La lutte contre les narco-traficants et les FARC n’a cessé d’être le dossier prioritaire de la présidence d’Alvaro Uribe. Son héritage personnel n’y est pas étranger : son père a été assassiné par les FARC lorsque ces derniers ont pris d’assaut sa ferme en 1983. L’an dernier, dans une interview à l’Express, il assurait ne pas être habité par l’esprit de vengeance : si j’avais l’esprit de vengeance, je n’aurais pas été candidat à la présidence.Elu en 2002 à la faveur d’un discours sécuritaire, Alvaro Uribe a amorcé le déclin de la guérilla initialement habitée par des idéaux marxistes, qui ne compterait plus que 8000 combattants sur les 30 000 acquis à sa cause en 1960. La politique d’incitation à la désertion a porté ses fruits et Alvaro Uribe revendique 8000 désertions durant son mandat : des chiffres qui seraient cependant légèrement surévalués. Les FARC n’ont pas pour autant rendu les armes : ils détiendraient environ sept centaines d’otages et poursuivent les coups d’éclat : l’assassinat, fin février, du gouverneur Luis Francisco Cuellar par strangulation, en est le meilleur exemple. Mais l’assassinat de Raul Reyes, le N°2 de la guérilla, qui est intervenu quelques mois après le décès du leader fondateur des FARC, Manuel Marulanda, ont profondément affaibli le mouvement, et la libération de la meilleure arme des FARC, Ingrid Betancourt, a été un véritable coup de poignard, d’autant plus qu’elle a été obtenue à la faveur de guérilleros achetés par l’armée colombienne.
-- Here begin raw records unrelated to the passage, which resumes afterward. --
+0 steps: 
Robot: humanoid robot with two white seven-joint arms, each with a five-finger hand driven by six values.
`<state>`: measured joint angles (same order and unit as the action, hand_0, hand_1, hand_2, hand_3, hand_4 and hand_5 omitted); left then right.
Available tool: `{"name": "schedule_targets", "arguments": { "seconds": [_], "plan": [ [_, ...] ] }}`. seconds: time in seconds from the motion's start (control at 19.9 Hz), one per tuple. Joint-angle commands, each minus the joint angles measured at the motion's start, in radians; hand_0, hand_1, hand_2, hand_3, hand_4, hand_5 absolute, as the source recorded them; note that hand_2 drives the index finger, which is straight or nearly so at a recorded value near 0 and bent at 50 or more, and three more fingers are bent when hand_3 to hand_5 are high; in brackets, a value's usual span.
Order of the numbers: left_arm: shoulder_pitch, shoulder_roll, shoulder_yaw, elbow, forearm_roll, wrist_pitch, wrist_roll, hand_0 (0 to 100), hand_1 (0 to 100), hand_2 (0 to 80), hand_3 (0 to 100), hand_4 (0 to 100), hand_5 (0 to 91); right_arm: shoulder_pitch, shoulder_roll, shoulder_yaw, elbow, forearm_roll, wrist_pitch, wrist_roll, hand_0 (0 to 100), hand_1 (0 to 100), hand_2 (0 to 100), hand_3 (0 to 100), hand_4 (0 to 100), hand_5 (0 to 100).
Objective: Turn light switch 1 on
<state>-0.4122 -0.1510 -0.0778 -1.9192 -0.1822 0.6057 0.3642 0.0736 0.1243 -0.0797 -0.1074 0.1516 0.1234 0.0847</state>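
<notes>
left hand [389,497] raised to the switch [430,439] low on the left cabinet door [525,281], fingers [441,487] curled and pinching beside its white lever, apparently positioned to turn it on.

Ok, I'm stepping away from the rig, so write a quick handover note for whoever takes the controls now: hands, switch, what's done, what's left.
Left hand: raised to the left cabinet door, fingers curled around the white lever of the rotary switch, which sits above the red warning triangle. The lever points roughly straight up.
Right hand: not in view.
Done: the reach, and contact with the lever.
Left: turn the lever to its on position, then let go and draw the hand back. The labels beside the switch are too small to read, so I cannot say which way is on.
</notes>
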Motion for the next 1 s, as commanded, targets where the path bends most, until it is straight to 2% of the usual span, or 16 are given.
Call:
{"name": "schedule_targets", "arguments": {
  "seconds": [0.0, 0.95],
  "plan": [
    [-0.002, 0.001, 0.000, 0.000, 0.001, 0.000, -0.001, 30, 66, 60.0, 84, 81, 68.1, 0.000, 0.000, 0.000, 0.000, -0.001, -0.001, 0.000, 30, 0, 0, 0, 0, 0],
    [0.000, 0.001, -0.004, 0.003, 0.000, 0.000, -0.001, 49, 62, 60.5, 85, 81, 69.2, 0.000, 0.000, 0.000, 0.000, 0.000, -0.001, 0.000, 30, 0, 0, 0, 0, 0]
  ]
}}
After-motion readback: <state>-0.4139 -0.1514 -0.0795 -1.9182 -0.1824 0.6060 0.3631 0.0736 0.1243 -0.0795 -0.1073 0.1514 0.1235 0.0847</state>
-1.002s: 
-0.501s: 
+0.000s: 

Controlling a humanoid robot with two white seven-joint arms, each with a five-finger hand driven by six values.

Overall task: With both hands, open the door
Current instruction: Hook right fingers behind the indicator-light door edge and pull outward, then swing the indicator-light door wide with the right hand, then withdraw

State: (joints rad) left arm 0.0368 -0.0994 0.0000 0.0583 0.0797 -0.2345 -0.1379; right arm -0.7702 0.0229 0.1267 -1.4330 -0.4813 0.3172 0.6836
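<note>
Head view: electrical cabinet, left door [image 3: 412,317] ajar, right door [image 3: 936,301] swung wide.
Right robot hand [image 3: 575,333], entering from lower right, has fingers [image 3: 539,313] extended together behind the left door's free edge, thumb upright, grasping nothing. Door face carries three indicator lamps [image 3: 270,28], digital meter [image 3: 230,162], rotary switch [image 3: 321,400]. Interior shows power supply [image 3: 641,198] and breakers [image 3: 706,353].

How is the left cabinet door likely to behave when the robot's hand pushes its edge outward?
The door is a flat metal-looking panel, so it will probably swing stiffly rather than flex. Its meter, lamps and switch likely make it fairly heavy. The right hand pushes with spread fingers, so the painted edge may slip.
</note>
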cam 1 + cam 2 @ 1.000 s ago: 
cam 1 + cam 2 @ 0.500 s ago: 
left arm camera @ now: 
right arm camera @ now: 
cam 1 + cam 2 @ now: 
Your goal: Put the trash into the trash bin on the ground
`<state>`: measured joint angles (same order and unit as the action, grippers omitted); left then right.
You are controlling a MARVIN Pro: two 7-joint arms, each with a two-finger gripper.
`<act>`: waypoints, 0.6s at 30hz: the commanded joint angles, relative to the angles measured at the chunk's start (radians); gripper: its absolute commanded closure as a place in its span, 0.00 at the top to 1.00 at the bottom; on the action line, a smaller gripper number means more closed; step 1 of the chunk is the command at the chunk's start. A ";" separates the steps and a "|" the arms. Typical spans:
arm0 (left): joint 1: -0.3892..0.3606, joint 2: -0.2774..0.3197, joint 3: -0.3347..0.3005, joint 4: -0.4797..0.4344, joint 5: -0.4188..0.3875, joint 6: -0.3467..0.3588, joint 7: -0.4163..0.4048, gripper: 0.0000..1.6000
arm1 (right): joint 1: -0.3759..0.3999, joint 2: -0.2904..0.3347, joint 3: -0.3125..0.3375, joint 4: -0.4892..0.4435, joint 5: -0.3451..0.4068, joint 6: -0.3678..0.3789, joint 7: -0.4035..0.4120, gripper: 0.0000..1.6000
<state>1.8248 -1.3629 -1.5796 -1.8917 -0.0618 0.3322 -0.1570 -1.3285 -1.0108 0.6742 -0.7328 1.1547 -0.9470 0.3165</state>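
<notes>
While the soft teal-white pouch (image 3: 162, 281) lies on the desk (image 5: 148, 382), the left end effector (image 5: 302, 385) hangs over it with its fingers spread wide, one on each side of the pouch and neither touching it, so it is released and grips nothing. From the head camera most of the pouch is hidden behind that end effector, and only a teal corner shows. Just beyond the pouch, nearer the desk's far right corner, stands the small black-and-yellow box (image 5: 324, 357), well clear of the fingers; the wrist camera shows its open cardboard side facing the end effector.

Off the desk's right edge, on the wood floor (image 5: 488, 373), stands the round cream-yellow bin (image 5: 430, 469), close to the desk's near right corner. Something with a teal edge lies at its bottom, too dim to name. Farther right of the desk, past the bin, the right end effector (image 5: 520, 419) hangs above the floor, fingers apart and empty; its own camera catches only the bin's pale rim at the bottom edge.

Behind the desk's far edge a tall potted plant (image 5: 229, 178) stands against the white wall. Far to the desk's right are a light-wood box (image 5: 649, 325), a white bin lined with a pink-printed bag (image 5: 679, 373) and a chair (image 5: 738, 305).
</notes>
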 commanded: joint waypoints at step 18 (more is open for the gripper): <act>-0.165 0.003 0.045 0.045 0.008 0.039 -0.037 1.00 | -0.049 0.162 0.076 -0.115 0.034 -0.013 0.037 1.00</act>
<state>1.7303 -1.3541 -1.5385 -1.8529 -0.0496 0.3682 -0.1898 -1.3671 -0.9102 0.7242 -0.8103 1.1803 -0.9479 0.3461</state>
Enfin, le scandale des paramilitaires aura éclaboussé la présidence d’Alvaro Uribe sans mettre à mal sa cote de popularité, qui s’est maintenue tout au long de son second mandat entre 70 et 85% d’opinions favorables. Les enquêtes d’opinion assuraient d’ailleurs un plébiscite au référendum qui, si il avait été approuvé par la cour constitutionnelle, aurait permis de trancher quant à la possibilité pour le président de briguer un nouveau mandat. Les paramilitaires, présents en Colombie depuis les années 80, ont dévié de leur mission initiale, et leur combat contre les FARC s’accompagne d’atrocités commises contres les civils, et leur lien avec l’exportation de cocaïne n’est plus à démontrer. Les "paras" sont accusés d’exproprier violemment des paysans colombiens de leur terres, qu’ils s’approprient par la suite. Alvaro Uribe a moyenné le retrait de "paras" contre des peines clémentes : d’où les révélations qui ont abouti en 2006 au scandale de la parapolitique. Accusé d’avoir reçu l’appui des paramilitaires pour obtenir son élection en 2002, Alvaro Uribe n’aura pas été le seul à avoir été impliqué dans le scandale des paramilitaires, mais c’est toute la classe dirigeante colombienne qui fut mise en cause. Son cousin, Mario Uribe, avec qui il a partagé les hauts et les bas de sa carrière politique, a été écroué, comme des dizaines de députés, qui, comme le président, sont accusés d’avoir eu recours aux paramilitaires pour faire pression sur l’électorat.